▶ DIRECTIONS
Up to and including the line with "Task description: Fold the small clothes", please reproduce the lines below exactly, beginning with the first.

GIVEN DATA section start

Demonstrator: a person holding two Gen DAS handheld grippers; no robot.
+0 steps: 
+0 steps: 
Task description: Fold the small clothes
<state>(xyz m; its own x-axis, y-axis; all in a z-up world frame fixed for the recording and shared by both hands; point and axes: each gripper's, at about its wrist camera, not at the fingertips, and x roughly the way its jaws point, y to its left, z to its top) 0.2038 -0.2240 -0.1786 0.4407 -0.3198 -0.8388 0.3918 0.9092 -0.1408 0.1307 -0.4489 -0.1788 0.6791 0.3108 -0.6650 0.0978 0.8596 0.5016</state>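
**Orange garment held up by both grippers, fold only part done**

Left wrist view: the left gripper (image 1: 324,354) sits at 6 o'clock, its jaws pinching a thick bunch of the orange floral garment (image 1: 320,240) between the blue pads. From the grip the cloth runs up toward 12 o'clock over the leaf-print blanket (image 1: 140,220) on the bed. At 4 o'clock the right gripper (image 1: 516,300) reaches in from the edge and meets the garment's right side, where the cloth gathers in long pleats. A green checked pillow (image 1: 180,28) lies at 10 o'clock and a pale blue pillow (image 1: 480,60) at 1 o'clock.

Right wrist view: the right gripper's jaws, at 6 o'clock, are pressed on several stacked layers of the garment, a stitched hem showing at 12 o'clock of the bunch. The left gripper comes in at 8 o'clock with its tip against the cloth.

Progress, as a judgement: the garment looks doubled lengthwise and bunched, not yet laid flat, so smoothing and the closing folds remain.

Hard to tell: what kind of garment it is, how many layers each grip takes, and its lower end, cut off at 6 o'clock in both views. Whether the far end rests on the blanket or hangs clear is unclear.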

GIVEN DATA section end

▶ RESPONSE
Demonstrator: a person holding two Gen DAS handheld grippers; no robot.
+0 steps: 
+0 steps: 
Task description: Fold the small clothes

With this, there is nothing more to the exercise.